In other examples, there may be more than one region to be rendered and more than one region to not be rendered, which may be due to the use of a more complex clipping surface. In other examples, the clipping surface may be defined by the surface of a 3D polygon, or may be defined by an isosurface of a 3D function, or by an arbitrary 2D surface in a 3D space.

The first region 110a is selected for rendering. The second region 110b is selected to not be rendered, as it is on the other side of the clipping surface to the first region. In this way, when the point is rendered as part of rendering the point cloud, there will be a hard edge along the clipping surface 120, which is not possible using the point of the previous example.

An example schematic of a point in a point cloud, in accordance with the present disclosure, for rendering an image is shown in FIG. 3. In this example, the clipping surface 120 is not a clipping plane, but is instead defined as the surface of a 3D polyhedron. In this case, the clipping surface is the surface of a 3D cube. For the sake of simplicity, the clipping surface is rendered in the figure as a 2D representation of the 3D cube. In other examples, the clipping surface may be defined by the surface of any regular or irregular polyhedron.

In this example, some portions 110a of the extent are rendered, as they fall inside the clipping surface 120. Other portions 110b of the extent that are not rendered, as they lie outside of the clipping surface.

The more complex clipping surface of this example allows for the provision of multiple discontinuous hard edges per point. In this example, there are six hard edges, as the surface of the cube which defines the clipping surface has six faces. This can improve the rendering performance of the method, as it allows for the provision of multiple hard edges with only a single point, instead of requiring a cluster of many points.

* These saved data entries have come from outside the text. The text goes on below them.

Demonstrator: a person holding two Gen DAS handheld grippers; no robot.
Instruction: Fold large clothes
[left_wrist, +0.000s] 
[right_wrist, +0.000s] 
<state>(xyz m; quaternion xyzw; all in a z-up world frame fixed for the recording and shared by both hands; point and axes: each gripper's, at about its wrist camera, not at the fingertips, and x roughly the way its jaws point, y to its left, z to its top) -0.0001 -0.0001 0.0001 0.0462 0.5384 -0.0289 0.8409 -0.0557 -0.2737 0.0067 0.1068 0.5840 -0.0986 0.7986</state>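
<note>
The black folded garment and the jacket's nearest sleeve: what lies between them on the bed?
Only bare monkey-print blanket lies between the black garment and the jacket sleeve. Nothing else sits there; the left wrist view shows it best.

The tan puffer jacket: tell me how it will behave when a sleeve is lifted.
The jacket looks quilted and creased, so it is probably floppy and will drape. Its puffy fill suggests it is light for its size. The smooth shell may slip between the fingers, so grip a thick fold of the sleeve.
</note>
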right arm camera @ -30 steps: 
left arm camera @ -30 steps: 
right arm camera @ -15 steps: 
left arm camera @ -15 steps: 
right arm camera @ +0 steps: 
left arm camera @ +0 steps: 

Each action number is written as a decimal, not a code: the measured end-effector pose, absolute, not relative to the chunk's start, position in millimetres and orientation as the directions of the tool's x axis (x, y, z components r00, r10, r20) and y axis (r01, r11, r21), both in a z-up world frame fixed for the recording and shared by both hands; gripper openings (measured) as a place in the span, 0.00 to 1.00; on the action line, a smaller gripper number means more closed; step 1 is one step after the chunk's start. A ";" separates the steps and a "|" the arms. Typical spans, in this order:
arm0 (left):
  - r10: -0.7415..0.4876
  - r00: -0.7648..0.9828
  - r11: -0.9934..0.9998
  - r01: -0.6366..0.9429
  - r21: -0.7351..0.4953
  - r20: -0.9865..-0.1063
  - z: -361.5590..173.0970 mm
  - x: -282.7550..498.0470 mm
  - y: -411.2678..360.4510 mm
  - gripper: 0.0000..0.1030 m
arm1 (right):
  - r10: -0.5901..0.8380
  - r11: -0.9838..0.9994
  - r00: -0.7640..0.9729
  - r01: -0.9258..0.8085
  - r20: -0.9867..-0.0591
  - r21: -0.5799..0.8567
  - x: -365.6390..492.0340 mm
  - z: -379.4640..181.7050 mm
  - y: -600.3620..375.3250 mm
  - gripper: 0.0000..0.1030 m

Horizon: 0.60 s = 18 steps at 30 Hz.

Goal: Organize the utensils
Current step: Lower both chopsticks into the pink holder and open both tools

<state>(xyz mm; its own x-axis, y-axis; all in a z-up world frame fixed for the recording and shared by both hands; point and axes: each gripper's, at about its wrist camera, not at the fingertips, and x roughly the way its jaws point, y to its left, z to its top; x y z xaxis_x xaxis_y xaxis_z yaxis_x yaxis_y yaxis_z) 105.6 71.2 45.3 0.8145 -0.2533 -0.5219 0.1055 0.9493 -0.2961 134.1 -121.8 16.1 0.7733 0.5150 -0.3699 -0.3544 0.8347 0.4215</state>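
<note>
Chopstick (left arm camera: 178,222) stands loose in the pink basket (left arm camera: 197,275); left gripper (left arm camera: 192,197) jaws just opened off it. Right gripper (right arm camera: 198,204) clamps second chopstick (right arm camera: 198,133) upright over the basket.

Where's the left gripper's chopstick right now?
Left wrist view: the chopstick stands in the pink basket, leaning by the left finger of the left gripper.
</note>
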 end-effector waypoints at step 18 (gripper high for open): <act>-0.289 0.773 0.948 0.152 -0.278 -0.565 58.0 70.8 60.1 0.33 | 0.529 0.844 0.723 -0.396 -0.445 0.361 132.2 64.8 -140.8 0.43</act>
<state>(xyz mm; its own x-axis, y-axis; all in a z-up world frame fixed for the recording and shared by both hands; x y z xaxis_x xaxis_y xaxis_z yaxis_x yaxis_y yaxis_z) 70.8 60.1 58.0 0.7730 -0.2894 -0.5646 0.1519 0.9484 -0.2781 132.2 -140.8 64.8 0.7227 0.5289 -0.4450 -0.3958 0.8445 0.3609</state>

FIG. 4 shows a schematic of a point, which may form part of a point cloud for rendering an image. Axes 101 are shown to indicate the three dimensions with respect to which the point is defined. The point shown has a visible extent defined by a polyhedral function. In this example, the extent function defines a clipping surface in and of itself, as it goes to zero in some region of 3D space. In this example, the function has a cuboid shape, being equal to a first value inside the cuboid surface, and equal to zero outside it. The cuboid itself, defined by the extent function, is the clipping surface. This is distinct from the example depicted in FIG. 3, where the extent function is non-zero over all of the 3D space, and the clipping surface is defined separately.

In other examples, a non-elliptical function, such as a polyhedral function, may be used as the extent function in combination with a clipping surface defined separately (as per FIG. 3).

FIG. 5 shows a schematic of number of points 105 without clipping surfaces being combined into a single, combined point 140a, 140b which comprises a clipping surface.

The points 105 comprise extents defined by Gaussian extent functions, do not comprise clipping surfaces, and are accordingly unable to intrinsically represent a hard edge. Instead, a multitude of small points have been placed close together, either by an algorithm or by a human artist, in order to replicate the visual effect of a hard edge. However, doing so is inefficient and requires greater computational resources, whilst still being an approximation which may fail upon close inspection by the viewer.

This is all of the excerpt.